Poster
in
Workshop: Next Generation of AI Safety
Generating Potent Poisons and Backdoors from Scratch with Guided Diffusion
Hossein Souri · Arpit Bansal · Hamid Kazemi · Liam Fowl · Aniruddha Saha · Jonas Geiping · Andrew Wilson · Rama Chellappa · Tom Goldstein · Micah Goldblum
Keywords: [ Diffusion Models ] [ Safety ] [ security ] [ image generation ] [ data poisoning ] [ adversarial ] [ backdoor attacks ]
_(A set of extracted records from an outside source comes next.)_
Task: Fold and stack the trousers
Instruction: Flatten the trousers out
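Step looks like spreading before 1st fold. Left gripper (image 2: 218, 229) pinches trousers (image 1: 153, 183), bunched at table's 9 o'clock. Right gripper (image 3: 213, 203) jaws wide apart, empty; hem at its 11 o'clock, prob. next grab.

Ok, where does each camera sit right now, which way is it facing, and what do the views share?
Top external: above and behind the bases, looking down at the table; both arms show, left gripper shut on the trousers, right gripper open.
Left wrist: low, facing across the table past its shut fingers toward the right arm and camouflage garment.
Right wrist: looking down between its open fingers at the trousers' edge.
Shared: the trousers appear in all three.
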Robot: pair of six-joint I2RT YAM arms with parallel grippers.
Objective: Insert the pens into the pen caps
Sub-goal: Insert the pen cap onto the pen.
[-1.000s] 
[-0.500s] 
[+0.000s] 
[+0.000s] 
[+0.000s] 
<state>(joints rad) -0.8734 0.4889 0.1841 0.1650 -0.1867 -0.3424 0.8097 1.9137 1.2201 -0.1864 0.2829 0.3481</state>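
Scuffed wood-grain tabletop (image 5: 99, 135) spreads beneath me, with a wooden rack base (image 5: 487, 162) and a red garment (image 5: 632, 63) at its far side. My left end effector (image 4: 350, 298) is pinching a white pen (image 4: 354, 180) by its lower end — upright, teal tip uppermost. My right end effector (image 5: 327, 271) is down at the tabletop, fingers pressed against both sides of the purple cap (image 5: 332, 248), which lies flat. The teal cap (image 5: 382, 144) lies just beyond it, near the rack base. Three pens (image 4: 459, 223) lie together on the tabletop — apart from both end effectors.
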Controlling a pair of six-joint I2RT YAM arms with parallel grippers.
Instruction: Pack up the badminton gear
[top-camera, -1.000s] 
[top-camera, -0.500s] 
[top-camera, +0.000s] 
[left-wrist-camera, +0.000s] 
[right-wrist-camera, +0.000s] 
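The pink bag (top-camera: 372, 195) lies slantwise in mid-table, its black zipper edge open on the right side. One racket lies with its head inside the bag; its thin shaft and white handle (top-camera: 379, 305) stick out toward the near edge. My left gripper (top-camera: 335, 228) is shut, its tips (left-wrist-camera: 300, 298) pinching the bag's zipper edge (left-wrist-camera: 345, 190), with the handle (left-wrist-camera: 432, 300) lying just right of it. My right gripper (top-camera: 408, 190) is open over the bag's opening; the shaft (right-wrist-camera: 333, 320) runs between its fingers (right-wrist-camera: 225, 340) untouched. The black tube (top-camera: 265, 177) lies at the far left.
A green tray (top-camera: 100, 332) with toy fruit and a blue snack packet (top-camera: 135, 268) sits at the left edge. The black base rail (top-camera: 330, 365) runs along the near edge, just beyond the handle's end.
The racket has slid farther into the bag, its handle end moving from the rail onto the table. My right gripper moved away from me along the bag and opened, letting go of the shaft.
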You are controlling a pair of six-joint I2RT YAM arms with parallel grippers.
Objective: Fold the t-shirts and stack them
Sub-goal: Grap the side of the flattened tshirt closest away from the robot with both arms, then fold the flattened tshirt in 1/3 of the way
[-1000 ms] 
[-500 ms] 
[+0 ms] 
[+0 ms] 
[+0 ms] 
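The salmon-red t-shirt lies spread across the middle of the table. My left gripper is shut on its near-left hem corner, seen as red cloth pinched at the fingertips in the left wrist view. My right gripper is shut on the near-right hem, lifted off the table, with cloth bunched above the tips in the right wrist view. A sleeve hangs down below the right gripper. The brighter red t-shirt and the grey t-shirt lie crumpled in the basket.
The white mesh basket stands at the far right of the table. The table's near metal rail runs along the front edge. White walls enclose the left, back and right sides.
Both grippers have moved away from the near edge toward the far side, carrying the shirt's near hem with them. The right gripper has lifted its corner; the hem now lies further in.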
Modern neural networks are often trained on massive datasets that are web scraped with minimal human inspection. As a result of this insecure curation pipeline, an adversary can poison or backdoor the resulting model by uploading malicious data to the internet and waiting for a victim to scrape and train on it. Existing approaches for creating poisons and backdoors start with randomly sampled clean data, called base samples, and then modify those samples to craft poisons. However, some base samples may be significantly more amenable to poisoning than others. As a result, we may be able to craft more potent poisons by carefully choosing the base samples. In this work, we use guided diffusion to synthesize base samples from scratch that lead to significantly more potent poisons and backdoors than previous state-of-the-art attacks. Our Guided Diffusion Poisoning (GDP) base samples can be combined with any downstream poisoning or backdoor attack to boost its effectiveness.